Hi,
I use Aspose word to manipulate a word file and then try to extract the manipulated text from that file using
document.ToString(SaveFormat.Text)
But it removes all the spaces. I need to keep spaces in the text when extracted. Is there anyway to do this?
@zhinous.shokrani Could you please attach your input, output and expected output documents here for our reference? We will check the issue and provide you more information.
The files that I try( I have issue with docx one, not preserving spaces when reading as text:
input2.pdf (1.5 MB)
input2.docx (71.3 KB)
Aspose.Words.Document document = new Aspose.Words.Document(@"c:\temp\input2.docx");
var text = document.ToString(Aspose.Words.SaveFormat.Text).Replace("\r", "");
I get this output(page 1 copied here) when I try with above code:
ONTARIO[SEAL]Court File Number
(Name of court)atForm 8: Application (General)Court office addressApplicant(s)Applicant(s) LawyerFull legal name:Name:Address:Address:Phone & fax:Phone & fax:Email:Email:Respondent(s)Respondent(s) LawyerFull legal name:Name:Address:Address:Phone & fax:Phone & fax:Email:Email:TO THE RESPONDENT(S):A COURT CASE HAS BEEN STARTED AGAINST YOU IN THIS COURT. THE DETAILS ARE SET OUT ON THE ATTACHED PAGES.THE FIRST COURT DATE IS (date)ATa.m. p.m. or as soon as possible after that time, at: (address)

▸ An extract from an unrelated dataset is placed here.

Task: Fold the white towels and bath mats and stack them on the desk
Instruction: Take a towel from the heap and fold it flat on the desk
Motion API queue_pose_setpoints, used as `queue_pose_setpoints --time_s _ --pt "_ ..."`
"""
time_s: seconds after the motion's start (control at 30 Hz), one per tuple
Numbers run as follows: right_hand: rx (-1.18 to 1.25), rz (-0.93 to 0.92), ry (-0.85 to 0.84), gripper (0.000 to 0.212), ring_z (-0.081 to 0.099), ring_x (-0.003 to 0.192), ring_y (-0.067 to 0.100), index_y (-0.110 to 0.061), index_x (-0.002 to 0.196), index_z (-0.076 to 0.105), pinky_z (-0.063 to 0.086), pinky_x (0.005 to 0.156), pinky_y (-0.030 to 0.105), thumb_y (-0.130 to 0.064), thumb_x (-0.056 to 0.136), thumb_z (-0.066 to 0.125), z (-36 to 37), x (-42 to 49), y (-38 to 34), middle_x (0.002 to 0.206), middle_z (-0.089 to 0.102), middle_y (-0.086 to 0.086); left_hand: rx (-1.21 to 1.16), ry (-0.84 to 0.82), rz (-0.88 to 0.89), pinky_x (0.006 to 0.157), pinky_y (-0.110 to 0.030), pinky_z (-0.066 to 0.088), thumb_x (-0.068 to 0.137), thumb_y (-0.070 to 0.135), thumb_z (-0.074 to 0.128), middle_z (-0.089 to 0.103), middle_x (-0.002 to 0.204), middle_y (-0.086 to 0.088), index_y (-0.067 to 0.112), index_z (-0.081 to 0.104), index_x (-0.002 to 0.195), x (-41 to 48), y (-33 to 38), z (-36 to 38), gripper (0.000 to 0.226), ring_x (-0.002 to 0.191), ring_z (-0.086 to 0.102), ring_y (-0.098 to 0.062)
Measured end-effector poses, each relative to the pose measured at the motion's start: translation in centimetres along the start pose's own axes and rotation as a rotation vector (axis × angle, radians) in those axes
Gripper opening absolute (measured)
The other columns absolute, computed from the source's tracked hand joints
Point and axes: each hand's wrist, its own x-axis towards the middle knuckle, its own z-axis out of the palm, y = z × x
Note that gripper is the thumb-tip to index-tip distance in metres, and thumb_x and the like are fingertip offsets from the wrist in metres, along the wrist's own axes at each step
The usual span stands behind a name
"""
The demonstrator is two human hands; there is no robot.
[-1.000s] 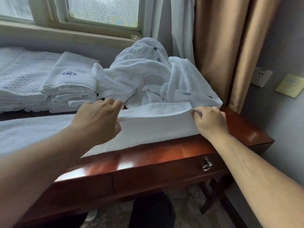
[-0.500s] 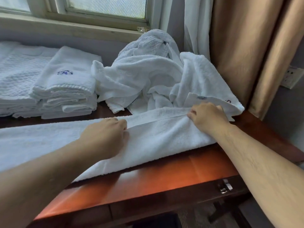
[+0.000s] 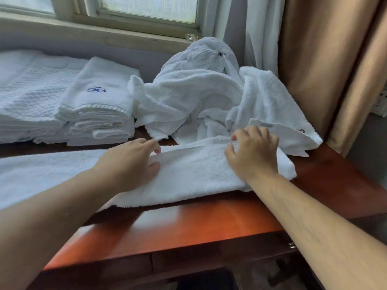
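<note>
Long white terry towel [image 3: 188, 174], folded lengthwise, lies beneath both hands on the red-brown wooden desk [image 3: 188, 227]. Left hand [image 3: 134, 162] and right hand [image 3: 254, 152] pinch its far edge as before; left fingers now less curled.

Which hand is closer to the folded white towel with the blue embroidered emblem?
Left. The left hand grips the long white towel just in front and right of the emblem towel; the right hand grips it farther right, before the crumpled white towel pile.
</note>
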Motion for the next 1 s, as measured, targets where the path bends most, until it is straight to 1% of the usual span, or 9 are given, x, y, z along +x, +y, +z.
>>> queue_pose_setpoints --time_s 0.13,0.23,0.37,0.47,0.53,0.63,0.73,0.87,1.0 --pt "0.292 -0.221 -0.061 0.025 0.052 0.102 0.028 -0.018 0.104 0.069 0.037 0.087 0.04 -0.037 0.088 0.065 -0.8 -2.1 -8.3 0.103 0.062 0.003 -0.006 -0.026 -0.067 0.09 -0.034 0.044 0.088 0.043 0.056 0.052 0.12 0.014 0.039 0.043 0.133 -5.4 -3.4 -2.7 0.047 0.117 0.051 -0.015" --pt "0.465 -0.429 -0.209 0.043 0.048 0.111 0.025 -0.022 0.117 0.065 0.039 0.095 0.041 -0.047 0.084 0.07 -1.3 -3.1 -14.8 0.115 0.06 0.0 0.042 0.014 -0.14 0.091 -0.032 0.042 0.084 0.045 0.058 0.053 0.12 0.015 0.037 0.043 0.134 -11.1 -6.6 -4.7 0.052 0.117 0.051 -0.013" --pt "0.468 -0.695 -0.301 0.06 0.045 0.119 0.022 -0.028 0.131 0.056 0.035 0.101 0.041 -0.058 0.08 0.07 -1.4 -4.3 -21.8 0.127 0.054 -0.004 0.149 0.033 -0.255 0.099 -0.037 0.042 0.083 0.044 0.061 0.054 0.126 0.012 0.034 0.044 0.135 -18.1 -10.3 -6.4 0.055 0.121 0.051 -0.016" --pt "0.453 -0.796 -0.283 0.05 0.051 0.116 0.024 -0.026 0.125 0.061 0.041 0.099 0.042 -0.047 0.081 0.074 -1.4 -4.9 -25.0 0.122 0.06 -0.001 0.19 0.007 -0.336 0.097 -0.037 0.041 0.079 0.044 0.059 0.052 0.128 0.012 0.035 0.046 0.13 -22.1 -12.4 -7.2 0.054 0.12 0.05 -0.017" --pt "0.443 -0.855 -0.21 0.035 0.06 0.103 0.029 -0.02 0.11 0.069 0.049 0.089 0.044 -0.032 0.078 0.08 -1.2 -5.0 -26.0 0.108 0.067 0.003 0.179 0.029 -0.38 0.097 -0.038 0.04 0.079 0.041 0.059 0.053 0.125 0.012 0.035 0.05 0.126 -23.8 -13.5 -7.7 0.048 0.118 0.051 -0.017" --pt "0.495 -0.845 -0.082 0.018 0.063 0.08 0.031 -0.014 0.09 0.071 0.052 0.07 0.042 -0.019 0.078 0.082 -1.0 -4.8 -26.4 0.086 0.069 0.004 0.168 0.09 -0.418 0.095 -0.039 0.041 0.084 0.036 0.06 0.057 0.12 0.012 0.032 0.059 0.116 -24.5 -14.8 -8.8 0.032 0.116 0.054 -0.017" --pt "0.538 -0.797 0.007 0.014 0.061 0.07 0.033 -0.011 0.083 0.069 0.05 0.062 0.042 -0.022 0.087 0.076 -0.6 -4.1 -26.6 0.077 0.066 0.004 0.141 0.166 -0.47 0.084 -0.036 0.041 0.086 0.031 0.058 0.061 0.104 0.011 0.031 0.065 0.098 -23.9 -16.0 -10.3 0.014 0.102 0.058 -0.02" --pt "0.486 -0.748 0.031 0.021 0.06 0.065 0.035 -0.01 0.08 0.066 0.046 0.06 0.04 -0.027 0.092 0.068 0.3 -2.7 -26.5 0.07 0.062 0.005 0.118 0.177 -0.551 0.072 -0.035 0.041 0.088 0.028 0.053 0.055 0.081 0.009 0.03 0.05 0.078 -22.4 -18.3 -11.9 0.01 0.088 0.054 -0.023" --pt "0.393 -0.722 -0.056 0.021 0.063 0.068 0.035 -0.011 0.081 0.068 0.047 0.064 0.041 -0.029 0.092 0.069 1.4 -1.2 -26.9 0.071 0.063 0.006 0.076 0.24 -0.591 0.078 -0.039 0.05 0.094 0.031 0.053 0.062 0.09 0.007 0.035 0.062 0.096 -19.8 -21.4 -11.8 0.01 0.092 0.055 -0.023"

NOTE: If this is a divorce case, no date will be set unless an Answer is filed. If you have also been served with a notice of motion, there may be an earlier court date and you or your lawyer should come to court for the motion.THIS CASE IS ON THE FAST TRACK OF THE CASE MANAGEMENT SYSTEM. A case management judge will be assigned by the time this case first comes before a judge.THIS CASE IS ON THE STANDARD TRACK OF THE CASE MANAGEMENT SYSTEM. No court date has been set for this case but, if you have been served with a notice of motion, it has a court date and you or your lawyer should come to court for the motion. A case management judge will not be assigned until one of the parties asks the clerk of the court to schedule a case conference or until a motion is scheduled, whichever comes first.IF, AFTER 365 DAYS, THE CASE HAS NOT BEEN SCHEDULED FOR TRIAL, the clerk of the court will send out a warning that the case will be dismissed within 60 days unless the parties file proof that the case has been settled or one of the parties asks for a case or a settlement conference. IF YOU WANT TO OPPOSE ANY CLAIM IN THIS CASE, you or your lawyer must prepare an Answer (Form 10 – a blank copy should be attached), serve a copy on the applicant(s) and file a copy in the court office with an Affidavit of Service (Form 6B). YOU HAVE ONLY 30 DAYS AFTER THIS APPLICATION IS SERVED ON YOU (60 DAYS IF THIS APPLICATION IS SERVED ON YOU OUTSIDE CANADA OR THE UNITED STATES) TO SERVE AND FILE AN ANSWER. IF YOU DO NOT, THE CASE WILL GO AHEAD WITHOUT YOU AND THE COURT MAY MAKE AN ORDER AND ENFORCE IT AGAINST YOU.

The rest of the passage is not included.